WORK INSTRUCTIONS
Excluding any images, copy all of the lines below precisely as written.

DATASET EXTRACT
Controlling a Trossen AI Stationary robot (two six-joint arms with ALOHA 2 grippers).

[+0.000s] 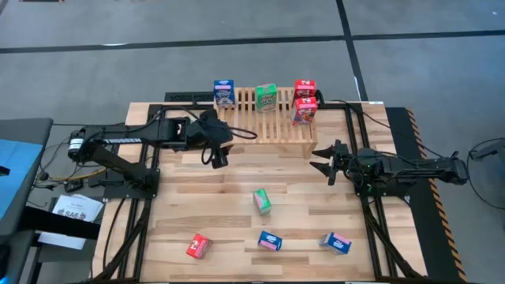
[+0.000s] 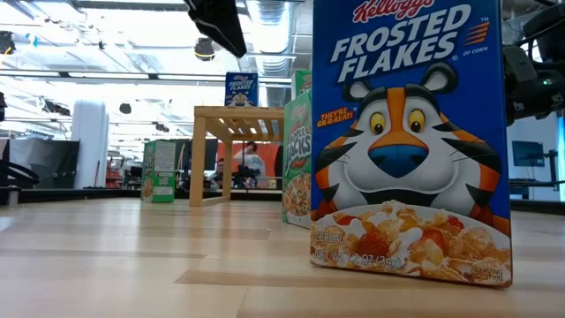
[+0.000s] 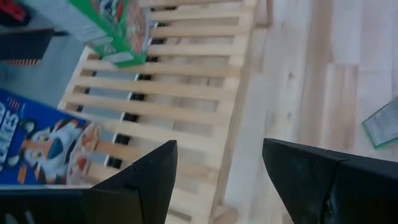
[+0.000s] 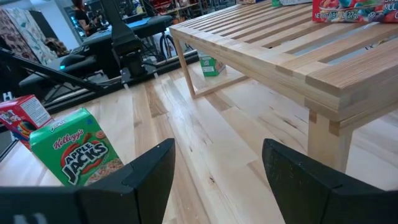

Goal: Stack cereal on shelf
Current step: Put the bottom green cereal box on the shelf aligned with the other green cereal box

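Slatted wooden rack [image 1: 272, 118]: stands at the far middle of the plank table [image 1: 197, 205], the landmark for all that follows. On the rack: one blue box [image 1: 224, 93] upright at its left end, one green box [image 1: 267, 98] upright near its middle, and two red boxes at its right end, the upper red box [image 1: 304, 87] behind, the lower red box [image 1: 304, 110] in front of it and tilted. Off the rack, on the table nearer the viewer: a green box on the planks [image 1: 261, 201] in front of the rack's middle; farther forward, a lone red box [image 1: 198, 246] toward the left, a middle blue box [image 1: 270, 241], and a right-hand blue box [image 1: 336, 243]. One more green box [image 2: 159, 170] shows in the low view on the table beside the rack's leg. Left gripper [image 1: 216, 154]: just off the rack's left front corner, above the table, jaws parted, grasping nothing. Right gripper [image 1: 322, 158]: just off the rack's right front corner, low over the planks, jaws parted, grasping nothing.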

FINAL ANSWER
Controlling a Trossen AI Stationary robot (two six-joint arms with ALOHA 2 grippers).

[+0.000s] 
[+0.000s] 
[+0.000s] 
[+0.000s] 

Goal: Stack cereal on shelf
Current step: Put the bottom green cereal box on the shelf aligned with the other green cereal box

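Slatted wooden rack [image 1: 272, 118]: stands at the far middle of the plank table [image 1: 197, 205], the landmark for all that follows. On the rack: one blue box [image 1: 224, 93] upright at its left end, one green box [image 1: 267, 98] upright near its middle, and two red boxes at its right end, the upper red box [image 1: 304, 87] behind, the lower red box [image 1: 304, 110] in front of it and tilted. Off the rack, on the table nearer the viewer: a green box on the planks [image 1: 261, 201] in front of the rack's middle; farther forward, a lone red box [image 1: 198, 246] toward the left, a middle blue box [image 1: 270, 241], and a right-hand blue box [image 1: 336, 243]. One more green box [image 2: 159, 170] shows in the low view on the table beside the rack's leg. Left gripper [image 1: 216, 154]: just off the rack's left front corner, above the table, jaws parted, grasping nothing. Right gripper [image 1: 322, 158]: just off the rack's right front corner, low over the planks, jaws parted, grasping nothing.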

The answer has been fully written out.